I can't say this came as a surprise to me. The dozens of Oracle and PeopleSoft customers I have asked in Europe are all unanimous: we will not touch Fusion with a ten-foot pole. Can you really blame them? Functionality that is so limited that it verges on the absurd, the less-than-glorious development and customer-support track record, the realization that Fusion apps, and HCM within them, are just a tiny part of Oracle's portfolio and, even more seriously, the doubts about the strategy behind it.

As I said earlier, the strategy to rationalize all of Oracle's acquisitions into one single product made business sense. But does this strategy devised in the first half of the past decade make sense now when much nimbler vendors  whose products have deeper functionality are churning out new releases on a  quarterly basis and five years on we are still waiting for Fusion 1.0? Does buying Sun to provide hardware and software together (as Oracle's great slogan goes) make sense when companies are increasingly going to be renting rather than buying their software needs and will therefore no longer require any servers within their corporate walls?

Fusion, and Oracle, look increasingly like today's solution to yesterday's problems. The market has moved on but the big ocean-liner is proving hard to turn around. Actually, considering that Fusion is barely here, it would be more accurate to say that Oracle and Fusion represent tomorrow's solution to yesterday's problems. 

A major French bank, BNP Paribas (160,000 employees worldwide), after pulling the plug on PeopleSoft said, "Fusion?
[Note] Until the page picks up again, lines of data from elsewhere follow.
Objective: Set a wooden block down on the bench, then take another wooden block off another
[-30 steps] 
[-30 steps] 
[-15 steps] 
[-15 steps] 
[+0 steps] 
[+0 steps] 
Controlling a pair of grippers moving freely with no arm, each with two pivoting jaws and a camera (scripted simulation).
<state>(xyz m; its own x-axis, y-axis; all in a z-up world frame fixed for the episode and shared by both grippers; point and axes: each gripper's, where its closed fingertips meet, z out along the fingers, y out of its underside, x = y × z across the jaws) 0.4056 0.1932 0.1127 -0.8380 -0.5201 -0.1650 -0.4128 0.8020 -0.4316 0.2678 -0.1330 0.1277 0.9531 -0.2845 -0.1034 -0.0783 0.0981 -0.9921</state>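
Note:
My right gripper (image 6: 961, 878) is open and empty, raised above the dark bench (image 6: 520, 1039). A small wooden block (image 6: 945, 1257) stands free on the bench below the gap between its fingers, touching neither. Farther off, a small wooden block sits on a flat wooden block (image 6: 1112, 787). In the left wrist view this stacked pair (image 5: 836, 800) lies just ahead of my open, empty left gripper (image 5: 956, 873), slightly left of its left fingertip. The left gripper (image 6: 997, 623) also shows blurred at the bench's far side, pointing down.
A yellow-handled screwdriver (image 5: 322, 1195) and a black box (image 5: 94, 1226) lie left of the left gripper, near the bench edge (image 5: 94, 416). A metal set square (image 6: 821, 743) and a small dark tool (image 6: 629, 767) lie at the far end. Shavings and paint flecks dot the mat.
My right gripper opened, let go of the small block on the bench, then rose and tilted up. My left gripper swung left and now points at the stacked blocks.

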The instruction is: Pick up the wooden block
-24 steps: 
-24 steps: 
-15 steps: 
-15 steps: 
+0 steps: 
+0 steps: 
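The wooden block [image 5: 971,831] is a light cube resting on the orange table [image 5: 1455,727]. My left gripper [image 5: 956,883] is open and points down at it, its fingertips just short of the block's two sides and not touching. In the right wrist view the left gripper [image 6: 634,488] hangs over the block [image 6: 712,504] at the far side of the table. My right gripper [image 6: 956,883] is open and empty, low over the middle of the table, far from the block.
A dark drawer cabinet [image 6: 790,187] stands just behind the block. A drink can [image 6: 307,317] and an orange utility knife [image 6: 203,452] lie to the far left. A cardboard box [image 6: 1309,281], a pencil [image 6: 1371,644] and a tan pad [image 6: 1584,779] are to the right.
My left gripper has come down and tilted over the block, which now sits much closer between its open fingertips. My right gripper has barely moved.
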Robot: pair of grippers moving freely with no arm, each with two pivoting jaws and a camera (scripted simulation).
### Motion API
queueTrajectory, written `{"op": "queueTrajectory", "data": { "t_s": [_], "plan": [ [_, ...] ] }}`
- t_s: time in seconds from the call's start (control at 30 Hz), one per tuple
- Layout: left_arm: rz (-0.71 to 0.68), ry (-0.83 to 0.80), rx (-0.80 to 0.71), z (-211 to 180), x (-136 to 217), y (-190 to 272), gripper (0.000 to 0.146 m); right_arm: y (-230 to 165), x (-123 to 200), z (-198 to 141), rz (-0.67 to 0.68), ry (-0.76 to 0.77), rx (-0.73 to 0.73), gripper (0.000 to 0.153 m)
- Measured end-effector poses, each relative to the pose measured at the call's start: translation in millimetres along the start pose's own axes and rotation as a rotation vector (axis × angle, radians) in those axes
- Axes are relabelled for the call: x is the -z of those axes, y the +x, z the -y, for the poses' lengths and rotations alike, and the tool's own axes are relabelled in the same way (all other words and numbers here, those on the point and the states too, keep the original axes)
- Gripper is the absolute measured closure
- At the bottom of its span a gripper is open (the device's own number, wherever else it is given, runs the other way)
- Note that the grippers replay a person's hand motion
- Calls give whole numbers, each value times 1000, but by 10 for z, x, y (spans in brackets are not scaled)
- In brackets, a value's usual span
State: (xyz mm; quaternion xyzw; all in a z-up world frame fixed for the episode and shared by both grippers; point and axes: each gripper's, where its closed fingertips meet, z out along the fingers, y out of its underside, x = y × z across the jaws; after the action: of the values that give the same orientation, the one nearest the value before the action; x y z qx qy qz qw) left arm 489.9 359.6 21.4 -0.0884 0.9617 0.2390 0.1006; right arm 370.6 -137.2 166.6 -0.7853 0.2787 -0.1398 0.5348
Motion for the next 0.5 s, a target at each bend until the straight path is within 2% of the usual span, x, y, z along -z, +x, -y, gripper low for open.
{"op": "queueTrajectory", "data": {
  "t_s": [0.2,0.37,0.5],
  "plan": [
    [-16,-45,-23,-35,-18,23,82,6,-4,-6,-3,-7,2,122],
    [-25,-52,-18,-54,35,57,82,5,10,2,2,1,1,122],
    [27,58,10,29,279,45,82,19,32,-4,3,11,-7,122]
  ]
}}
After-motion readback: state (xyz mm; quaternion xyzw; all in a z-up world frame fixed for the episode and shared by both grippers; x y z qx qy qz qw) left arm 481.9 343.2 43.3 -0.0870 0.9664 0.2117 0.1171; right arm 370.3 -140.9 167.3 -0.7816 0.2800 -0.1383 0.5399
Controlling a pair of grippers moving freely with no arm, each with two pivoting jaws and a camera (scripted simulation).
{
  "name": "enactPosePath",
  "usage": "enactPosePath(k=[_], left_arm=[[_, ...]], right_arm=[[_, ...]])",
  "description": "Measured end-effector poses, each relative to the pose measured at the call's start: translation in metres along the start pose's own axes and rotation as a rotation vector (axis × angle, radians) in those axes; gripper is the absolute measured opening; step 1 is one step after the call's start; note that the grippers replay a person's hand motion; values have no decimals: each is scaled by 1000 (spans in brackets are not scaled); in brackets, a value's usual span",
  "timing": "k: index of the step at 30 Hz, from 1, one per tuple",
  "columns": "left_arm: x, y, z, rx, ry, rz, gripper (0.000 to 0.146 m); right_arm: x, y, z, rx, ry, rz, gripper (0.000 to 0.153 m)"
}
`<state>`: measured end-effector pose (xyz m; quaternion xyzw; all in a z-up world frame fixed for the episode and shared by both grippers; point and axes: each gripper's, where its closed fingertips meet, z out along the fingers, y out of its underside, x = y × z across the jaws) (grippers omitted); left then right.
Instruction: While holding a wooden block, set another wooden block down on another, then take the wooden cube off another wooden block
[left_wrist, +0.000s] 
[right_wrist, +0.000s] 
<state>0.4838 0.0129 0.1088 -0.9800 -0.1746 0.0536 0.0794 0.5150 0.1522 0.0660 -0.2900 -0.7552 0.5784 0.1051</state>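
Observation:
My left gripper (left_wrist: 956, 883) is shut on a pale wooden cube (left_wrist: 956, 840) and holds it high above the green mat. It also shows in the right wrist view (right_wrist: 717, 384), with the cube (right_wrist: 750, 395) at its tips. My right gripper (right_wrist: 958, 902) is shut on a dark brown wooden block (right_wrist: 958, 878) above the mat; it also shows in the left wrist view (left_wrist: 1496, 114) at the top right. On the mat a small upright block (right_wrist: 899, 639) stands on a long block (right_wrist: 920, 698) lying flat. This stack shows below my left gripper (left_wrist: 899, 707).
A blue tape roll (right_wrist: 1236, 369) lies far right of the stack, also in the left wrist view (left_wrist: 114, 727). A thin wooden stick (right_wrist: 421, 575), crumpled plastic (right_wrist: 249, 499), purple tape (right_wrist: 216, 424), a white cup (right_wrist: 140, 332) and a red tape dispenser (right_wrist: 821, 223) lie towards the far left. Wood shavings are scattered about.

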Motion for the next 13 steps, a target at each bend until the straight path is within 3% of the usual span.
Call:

Thanks, but no, thanks." Then, adding insult to injury, BNP went to their pre-PeopleSoft vendor, HR Access. It is worrying for Oracle to have its next-generation product rejected in favor of one based on older technology. (With SAP also being used.)

And France is not the only European country where Oracle customers are dumping Oracle, rejecting Fusion and moving to Workday. In a  recent interview in ComputerWeekly, the head of HR of UK-based insurance company Aviva, explained why he eliminated Oracle HR and selected Workday: "[with Oracle] when the CEO asked me how many staff we had in Europe, I could not tell him. It took weeks to find out. Now [with Workday] I can do that in 30 minutes." He then goes on to explain why he did not choose Fusion: "The technology was not there, Fusion was not ready, and its software-as-a-service model was not a true SaaS model." He also echoed a common complaint of Oracle customers that "communicating with Oracle was very difficult."

In several forums, I predicted that Fusion would not make any significant traction before 2015. So far, I have seen nothing to amend my analysis. And as for Mr. Ellison's claim of burying Workday or SuccessFactors, even after taking into account the typical hyperbole-prone statements so much favored by our industry, it is simply preposterous and betrays the fear that the reverse may well happen.